Leaving the pictures aside, restate all of the data exactly.

━━━━━━━━━━━━━━━━━━━━━━━━━━━━━━

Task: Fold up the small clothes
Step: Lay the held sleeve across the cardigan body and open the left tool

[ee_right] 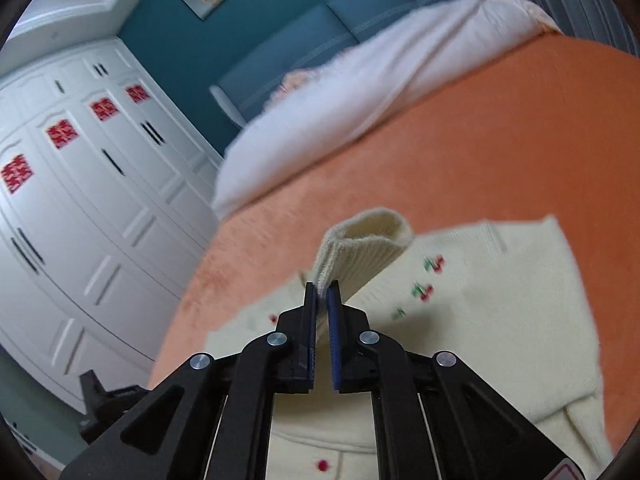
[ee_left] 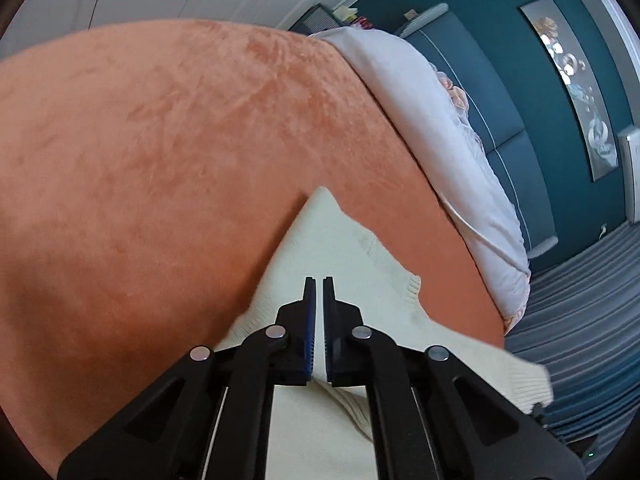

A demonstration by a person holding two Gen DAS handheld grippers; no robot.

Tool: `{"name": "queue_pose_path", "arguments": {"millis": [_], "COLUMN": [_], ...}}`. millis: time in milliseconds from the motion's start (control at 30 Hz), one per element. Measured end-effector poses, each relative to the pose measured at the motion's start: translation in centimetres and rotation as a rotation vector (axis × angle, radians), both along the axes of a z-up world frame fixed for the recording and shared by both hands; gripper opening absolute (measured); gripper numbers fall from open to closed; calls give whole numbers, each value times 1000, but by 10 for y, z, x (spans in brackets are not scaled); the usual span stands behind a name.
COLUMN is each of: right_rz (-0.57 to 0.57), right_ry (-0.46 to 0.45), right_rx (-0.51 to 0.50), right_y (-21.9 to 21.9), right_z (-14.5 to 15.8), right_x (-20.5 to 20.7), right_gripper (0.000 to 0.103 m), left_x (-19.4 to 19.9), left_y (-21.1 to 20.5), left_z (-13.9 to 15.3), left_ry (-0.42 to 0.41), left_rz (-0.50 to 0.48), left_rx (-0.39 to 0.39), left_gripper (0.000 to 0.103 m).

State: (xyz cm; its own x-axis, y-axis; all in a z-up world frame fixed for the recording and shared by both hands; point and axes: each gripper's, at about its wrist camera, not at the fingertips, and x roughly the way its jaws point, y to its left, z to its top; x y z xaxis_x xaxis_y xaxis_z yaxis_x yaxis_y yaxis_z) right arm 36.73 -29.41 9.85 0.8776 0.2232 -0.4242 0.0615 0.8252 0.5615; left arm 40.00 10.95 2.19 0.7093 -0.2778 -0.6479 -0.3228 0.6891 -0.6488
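Cream knit cardigan, small and embroidered with red cherries, spread on the orange blanket of the bed, close to the bed's near edge. Right gripper over the garment, fingers nearly together and pinching the ribbed cuff of one sleeve, cuff lifted clear of the cardigan body and standing up with its opening toward the far side. Red buttons along the cardigan front just below the right gripper. In the left wrist view, left gripper above the same cardigan, one corner of the knit pointing toward the middle of the bed, a ribbed hem edge beside the bed's right edge. Left fingers drawn almost together with a thin slit between the blue pads; cannot tell whether any fabric sits between them. White quilt bunched along the far edge of the bed, against the teal headboard. White wardrobe with red paper decorations beside the bed.
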Motion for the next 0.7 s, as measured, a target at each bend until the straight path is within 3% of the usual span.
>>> {"name": "queue_pose_path", "arguments": {"millis": [33, 67, 167, 233, 300, 367, 433, 467, 533, 600, 700], "right_rz": [-22, -36, -36, -41, -36, -34, -37, -37, -25, -5, 31], "right_ry": [3, 73, 380, 388, 347, 326, 301, 282, 235, 211, 393], "right_rx": [-39, -64, 10, 25, 27, 16, 28, 38, 34, 11, -55], "right_y": [-2, -6, -29, -32, -29, -25, -25, -25, -24, -22, -13], "right_z": [-2, -20, -110, -126, -121, -114, -107, -100, -84, -79, -127], "right_x": [-4, -1, 17, 8, 2, 2, -1, -3, -9, -17, -7], "right_gripper": [5, 6, 5, 5, 5, 5, 5, 5, 5, 4, 4], "left_x": [5, 8, -4, -15, -20, -14, -2, 3, 8, 9, 9], "left_y": [-3, -6, -11, -20, -28, -30, -22, -17, -7, -3, -7], "left_z": [-3, -11, -21, -19, -23, -36, -47, -48, -45, -42, -52], "left_ry": [21, 69, 115, 105, 128, 162, 180, 181, 166, 157, 189], "left_rz": [-23, -39, -49, -89, -98, -80, -32, -6, 28, 38, 2], "left_rx": [17, 16, -89, -116, -106, -123, -144, -141, -143, -96, -21], "left_gripper": [3, 3, 3, 14, 41, 39, 29, 13, 10, 10, 9]}}
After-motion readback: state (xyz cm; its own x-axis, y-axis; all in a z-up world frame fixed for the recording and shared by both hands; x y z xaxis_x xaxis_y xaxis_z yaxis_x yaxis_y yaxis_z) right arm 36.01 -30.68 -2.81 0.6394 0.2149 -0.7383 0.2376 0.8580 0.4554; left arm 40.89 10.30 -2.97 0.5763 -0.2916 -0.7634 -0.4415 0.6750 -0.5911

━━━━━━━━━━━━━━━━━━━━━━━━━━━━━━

## ANSWER AREA
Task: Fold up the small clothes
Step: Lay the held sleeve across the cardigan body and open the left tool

[ee_right] 
[ee_left] 

A demonstration by a person holding two Gen DAS handheld grippers; no robot.

Tool: `{"name": "queue_pose_path", "arguments": {"millis": [_], "COLUMN": [_], ...}}`. millis: time in milliseconds from the motion's start (control at 30 Hz), one per element. Measured end-effector poses, each relative to the pose measured at the motion's start: translation in centimetres and rotation as a rotation vector (axis × angle, radians), both along the axes of a z-up world frame fixed for the recording and shared by both hands; gripper opening absolute (measured); gripper numbers fall from open to closed; calls give whole numbers, each value times 1000, but by 10 for y, z, x (spans in brackets are not scaled); the usual span stands behind a name.
COLUMN is each of: right_rz (-0.57 to 0.57), right_ry (-0.46 to 0.45), right_rx (-0.51 to 0.50), right_y (-21.9 to 21.9), right_z (-14.5 to 15.8), right_x (-20.5 to 20.7), right_gripper (0.000 to 0.103 m), left_x (-19.4 to 19.9), left_y (-21.1 to 20.5), left_z (-13.9 to 15.3), left_ry (-0.42 to 0.41), left_rz (-0.50 to 0.48), left_rx (-0.39 to 0.39), left_gripper (0.000 to 0.103 m).

State: (xyz cm; its own x-axis, y-axis; all in a z-up world frame fixed for the recording and shared by both hands; point and axes: each gripper's, at about its wrist camera, not at the fingertips, and x roughly the way its jaws point, y to its left, z to its top; x y z xaxis_x xaxis_y xaxis_z yaxis_x yaxis_y yaxis_z) right arm 36.73 -29.41 9.85 0.8776 0.2232 -0.4242 0.0615 0.8252 0.5615; left arm 40.00 10.95 2.19 0.7093 -0.2778 -0.6479 -0.3228 0.6891 -0.6488
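Cream knit cardigan, small and embroidered with red cherries, spread on the orange blanket of the bed, close to the bed's near edge. Right gripper over the garment, fingers nearly together and pinching the ribbed cuff of one sleeve, cuff lifted clear of the cardigan body and standing up with its opening toward the far side. Red buttons along the cardigan front just below the right gripper. In the left wrist view, left gripper above the same cardigan, one corner of the knit pointing toward the middle of the bed, a ribbed hem edge beside the bed's right edge. Left fingers drawn almost together with a thin slit between the blue pads; cannot tell whether any fabric sits between them. White quilt bunched along the far edge of the bed, against the teal headboard. White wardrobe with red paper decorations beside the bed.
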Motion for the next 0.7 s, as measured, a target at each bend until the straight path is within 3% of the usual span.
>>> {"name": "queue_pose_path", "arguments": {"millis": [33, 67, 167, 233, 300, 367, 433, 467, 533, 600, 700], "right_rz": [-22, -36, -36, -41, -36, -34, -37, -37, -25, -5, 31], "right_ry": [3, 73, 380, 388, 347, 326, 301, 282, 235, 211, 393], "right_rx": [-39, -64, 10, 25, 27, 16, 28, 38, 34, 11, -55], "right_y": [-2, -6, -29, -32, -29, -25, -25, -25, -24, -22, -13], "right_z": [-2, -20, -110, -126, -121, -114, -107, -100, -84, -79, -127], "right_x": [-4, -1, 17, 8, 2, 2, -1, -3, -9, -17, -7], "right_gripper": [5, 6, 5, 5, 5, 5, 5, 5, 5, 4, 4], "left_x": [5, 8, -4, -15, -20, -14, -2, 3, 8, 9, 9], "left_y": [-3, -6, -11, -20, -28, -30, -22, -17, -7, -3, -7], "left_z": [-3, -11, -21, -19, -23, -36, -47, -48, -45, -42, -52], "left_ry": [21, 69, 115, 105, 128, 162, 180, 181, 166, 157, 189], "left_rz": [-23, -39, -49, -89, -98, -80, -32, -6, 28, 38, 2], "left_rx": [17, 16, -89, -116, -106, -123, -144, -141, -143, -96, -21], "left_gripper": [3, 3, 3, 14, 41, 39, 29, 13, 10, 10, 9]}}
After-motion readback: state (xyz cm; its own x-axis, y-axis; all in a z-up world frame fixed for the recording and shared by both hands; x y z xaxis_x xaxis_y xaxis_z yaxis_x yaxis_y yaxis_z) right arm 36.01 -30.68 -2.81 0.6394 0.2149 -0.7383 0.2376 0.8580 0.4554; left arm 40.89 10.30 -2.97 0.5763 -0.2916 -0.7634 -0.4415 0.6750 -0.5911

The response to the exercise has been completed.